Blackgrass and water foxtail are troublesome weeds in a cultivation area of cereals. To know whether water foxtail could substitute for blackgrass as a plant material of screening for the discovery and development of new cereal herbicides, they were compared in a greenhouse and a growth chamber with respect to initial growth characteristics and responses to various herbicides. Blackgrass had a higher germination rate at lower temperature and a higher growth rate at higher temperature as compared to water foxtail. In addition, blackgrass was less sensitive to long day than water foxtail.

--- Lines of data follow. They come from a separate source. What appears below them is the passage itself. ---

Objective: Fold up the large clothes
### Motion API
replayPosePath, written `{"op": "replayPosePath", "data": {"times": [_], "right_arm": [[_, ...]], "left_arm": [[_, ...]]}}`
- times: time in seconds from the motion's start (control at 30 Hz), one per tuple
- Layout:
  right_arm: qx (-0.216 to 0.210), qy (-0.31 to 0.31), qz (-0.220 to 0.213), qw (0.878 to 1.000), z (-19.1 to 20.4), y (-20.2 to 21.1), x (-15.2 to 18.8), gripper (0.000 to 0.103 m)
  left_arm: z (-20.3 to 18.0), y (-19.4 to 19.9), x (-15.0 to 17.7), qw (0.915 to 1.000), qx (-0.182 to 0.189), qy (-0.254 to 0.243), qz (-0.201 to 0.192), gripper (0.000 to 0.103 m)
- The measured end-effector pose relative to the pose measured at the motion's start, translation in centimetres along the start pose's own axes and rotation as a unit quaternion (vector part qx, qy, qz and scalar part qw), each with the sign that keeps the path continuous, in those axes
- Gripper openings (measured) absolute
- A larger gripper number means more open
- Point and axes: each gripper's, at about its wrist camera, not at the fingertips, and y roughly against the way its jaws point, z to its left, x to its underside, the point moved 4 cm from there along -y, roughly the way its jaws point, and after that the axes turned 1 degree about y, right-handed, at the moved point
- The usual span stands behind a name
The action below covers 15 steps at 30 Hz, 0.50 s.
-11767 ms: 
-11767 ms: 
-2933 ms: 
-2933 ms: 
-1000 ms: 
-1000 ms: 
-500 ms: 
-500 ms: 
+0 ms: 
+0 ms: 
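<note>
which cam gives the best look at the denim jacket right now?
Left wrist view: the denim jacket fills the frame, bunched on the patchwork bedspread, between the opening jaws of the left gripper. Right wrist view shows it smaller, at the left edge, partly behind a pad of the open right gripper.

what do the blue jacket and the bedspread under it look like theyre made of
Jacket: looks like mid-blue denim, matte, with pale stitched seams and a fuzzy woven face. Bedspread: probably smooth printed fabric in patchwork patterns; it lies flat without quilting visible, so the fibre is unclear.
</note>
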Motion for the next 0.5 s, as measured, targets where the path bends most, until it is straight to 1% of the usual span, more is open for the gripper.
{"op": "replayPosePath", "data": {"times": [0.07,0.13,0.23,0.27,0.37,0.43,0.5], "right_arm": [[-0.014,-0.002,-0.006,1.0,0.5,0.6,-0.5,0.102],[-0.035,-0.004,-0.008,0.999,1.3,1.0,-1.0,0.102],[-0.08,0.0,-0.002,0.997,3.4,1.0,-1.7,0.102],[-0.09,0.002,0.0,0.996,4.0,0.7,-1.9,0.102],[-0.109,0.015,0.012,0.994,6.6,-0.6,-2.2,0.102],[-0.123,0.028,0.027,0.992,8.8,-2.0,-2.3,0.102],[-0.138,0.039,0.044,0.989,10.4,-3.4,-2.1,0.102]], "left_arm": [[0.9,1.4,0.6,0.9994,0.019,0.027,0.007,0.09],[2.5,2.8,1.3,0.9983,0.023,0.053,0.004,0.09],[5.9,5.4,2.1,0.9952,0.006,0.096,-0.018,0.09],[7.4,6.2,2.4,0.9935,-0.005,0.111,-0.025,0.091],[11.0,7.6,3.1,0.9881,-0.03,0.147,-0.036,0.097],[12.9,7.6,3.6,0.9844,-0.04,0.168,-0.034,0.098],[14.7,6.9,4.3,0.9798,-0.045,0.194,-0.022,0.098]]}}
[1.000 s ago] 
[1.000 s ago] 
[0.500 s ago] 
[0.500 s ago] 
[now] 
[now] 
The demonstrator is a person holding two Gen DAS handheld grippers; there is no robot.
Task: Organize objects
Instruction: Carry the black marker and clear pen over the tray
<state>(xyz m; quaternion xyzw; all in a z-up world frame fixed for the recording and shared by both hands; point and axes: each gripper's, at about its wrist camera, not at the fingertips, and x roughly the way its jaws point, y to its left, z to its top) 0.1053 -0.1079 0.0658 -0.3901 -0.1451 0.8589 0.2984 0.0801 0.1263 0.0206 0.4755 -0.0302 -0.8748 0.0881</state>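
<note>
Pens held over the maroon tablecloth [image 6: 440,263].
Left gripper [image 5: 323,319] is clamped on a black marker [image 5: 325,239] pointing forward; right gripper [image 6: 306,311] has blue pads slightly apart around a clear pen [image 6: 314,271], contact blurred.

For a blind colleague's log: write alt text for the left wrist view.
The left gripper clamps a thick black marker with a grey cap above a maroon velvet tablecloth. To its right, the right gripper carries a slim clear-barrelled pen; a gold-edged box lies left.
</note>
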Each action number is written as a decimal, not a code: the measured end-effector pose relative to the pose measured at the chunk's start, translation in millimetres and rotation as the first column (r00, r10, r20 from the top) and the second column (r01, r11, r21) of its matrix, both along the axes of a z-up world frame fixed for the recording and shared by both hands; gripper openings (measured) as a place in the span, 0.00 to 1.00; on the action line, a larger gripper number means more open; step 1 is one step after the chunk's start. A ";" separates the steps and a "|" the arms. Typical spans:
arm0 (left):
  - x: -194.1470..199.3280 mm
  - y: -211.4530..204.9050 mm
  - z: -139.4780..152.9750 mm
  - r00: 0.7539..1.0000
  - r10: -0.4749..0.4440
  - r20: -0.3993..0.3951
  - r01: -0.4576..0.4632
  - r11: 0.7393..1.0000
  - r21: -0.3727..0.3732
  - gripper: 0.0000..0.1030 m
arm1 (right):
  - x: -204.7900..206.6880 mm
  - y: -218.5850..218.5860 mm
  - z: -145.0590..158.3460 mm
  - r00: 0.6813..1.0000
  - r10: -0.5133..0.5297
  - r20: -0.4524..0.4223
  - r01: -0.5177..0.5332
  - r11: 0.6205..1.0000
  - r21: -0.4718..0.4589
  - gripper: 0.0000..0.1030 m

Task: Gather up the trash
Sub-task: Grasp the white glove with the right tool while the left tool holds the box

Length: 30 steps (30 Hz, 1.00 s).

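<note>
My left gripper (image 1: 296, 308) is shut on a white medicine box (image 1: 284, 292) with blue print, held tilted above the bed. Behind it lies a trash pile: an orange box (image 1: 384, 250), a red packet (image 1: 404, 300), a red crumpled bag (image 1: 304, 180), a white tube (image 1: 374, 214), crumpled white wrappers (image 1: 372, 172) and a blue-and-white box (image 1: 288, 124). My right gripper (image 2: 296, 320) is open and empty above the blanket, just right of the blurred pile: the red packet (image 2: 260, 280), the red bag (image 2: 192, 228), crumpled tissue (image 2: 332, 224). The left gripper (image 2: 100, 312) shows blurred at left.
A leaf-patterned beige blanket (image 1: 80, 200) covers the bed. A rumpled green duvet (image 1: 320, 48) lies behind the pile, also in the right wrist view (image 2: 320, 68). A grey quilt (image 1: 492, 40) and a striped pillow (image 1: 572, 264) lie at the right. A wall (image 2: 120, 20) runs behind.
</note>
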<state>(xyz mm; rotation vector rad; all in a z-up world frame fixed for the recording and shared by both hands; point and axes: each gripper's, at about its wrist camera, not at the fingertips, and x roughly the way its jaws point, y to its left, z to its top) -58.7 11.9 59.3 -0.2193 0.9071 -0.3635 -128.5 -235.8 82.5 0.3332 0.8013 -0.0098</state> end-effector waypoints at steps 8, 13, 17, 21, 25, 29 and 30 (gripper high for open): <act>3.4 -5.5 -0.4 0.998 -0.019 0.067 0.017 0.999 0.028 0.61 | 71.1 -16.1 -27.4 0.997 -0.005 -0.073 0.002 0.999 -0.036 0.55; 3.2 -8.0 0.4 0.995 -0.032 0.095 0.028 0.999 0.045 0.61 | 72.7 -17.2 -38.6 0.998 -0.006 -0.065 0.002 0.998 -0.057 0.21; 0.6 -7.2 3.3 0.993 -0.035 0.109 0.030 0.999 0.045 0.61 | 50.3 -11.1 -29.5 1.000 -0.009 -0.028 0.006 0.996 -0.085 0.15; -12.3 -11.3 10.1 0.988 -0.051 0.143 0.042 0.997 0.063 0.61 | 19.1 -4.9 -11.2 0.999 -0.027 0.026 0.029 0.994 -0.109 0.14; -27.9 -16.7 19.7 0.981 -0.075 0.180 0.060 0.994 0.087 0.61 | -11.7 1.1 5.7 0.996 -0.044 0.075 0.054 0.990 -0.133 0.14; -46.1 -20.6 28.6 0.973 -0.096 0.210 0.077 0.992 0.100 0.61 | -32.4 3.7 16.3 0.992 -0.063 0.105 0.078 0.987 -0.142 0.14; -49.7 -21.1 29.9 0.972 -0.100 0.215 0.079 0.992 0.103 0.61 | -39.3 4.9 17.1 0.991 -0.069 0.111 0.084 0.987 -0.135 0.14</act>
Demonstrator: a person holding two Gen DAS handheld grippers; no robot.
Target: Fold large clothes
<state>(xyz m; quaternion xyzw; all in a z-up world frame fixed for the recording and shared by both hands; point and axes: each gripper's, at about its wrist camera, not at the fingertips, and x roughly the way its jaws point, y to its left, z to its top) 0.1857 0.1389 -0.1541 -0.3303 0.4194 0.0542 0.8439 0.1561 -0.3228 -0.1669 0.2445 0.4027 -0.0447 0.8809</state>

These results suggest that blackgrass grows better in a cultivation area in spring than water foxtail. As compared to water foxtail, blackgrass showed shightly susceptible responses to herbicides when they were applied to soil surface at one day after seeding. However, the responses to the herbicides of blackgrass and water foxtail were similar with a foliar application of the herbicides at 3 or 4 leaf stage of the plant. Since there were no considerable differences in the herbicidal responses of the two plant species, water foxtail could substitute for blackgrass as a plant material for a primary herbicide screening. When water foxtail was used in a post-emergence screening test, seeding amount of 0.1g/$350cm^2$ and postemergence application of herbicides at 3 to 5 leaf stage were found to be appropriate on the view of alleviating screening efforts in a greenhouse.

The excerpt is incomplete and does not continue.